WHEW
- Franklin, Tennessee; United States;
- Broadcast area: Nashville, Tennessee
- Frequency: 1380 kHz
- Branding: Bonita 1380

Programming
- Language: Spanish
- Format: Spanish Variety

Ownership
- Owner: SG Communications, Inc.

History
- Former call signs: WIZO (1969–1996)

Technical information
- Licensing authority: FCC
- Facility ID: 681
- Class: D
- Power: 2,800 watts (day only)
- Transmitter coordinates: 35°54′22″N 86°54′21″W﻿ / ﻿35.90611°N 86.90583°W

Links
- Public license information: Public file; LMS;
- Website: bonita1380amradio.com

= WHEW =

WHEW (1380 AM, "Bonita 1380") is an American radio station licensed to serve the community of Franklin, Tennessee.
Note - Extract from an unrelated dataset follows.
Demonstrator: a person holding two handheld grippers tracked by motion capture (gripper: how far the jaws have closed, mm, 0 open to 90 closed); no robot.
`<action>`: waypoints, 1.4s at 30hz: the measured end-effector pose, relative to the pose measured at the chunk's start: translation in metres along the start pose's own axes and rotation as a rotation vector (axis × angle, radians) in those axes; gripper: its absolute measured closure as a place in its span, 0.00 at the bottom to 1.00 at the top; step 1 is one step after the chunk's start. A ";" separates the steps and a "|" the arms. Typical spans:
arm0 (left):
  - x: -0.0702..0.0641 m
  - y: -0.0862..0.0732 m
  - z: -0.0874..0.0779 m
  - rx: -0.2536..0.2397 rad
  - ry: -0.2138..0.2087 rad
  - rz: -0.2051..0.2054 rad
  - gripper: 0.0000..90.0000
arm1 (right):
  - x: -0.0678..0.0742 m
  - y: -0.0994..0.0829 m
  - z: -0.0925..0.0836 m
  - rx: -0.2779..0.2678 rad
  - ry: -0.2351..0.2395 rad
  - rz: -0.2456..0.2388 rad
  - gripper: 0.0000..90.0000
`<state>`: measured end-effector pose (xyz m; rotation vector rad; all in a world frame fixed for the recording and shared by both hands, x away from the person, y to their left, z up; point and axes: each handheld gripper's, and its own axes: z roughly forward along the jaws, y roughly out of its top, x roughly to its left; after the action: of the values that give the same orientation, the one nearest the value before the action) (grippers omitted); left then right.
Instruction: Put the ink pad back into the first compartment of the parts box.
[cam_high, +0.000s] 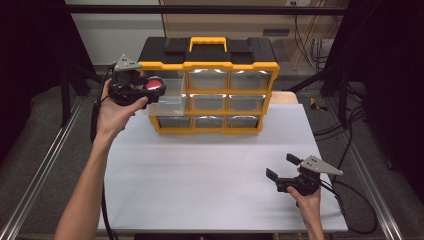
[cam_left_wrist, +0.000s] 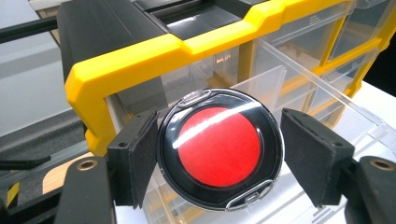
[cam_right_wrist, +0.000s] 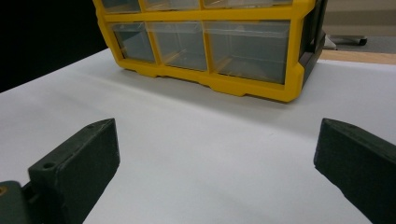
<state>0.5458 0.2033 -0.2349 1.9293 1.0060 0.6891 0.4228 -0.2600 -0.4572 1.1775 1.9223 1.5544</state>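
Note:
A round black disc with a red centre (cam_high: 155, 84) (cam_left_wrist: 219, 147) sits between the pads of my left gripper (cam_high: 153, 86) (cam_left_wrist: 217, 156), which is shut on its edges. The disc hangs over a clear drawer (cam_high: 169, 101) (cam_left_wrist: 303, 86) pulled out of the top left of a yellow and black organizer (cam_high: 210, 65) (cam_left_wrist: 140, 60). My right gripper (cam_high: 281, 166) (cam_right_wrist: 217, 154) rests low over the white table near the front right, open, with nothing between its jaws, pointing at the organizer (cam_right_wrist: 252, 88).
The white tabletop (cam_high: 210, 170) spreads in front of the organizer. Its other clear drawers (cam_high: 207, 102) are pushed in. Metal rails run along both table sides, and black cables (cam_high: 350, 210) trail off at the right.

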 end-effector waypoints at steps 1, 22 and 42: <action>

The station's broadcast license is held by SG Communications, Inc.

==Programming==
WHEW broadcasts a Spanish Variety format branded as "Bonita 1380".

==History==
It used to be licensed to an earlier ownership group as WIZO, and was assigned the call sign "WHEW" by the U.S. Federal Communications Commission (FCC) on October 1, 1996. Following a series of missteps by the licensee, WHEW's call sign was deleted from the FCC database and the broadcast license cancelled in August 2012. After a lengthy appeal, the station was fully reinstated in September 2013.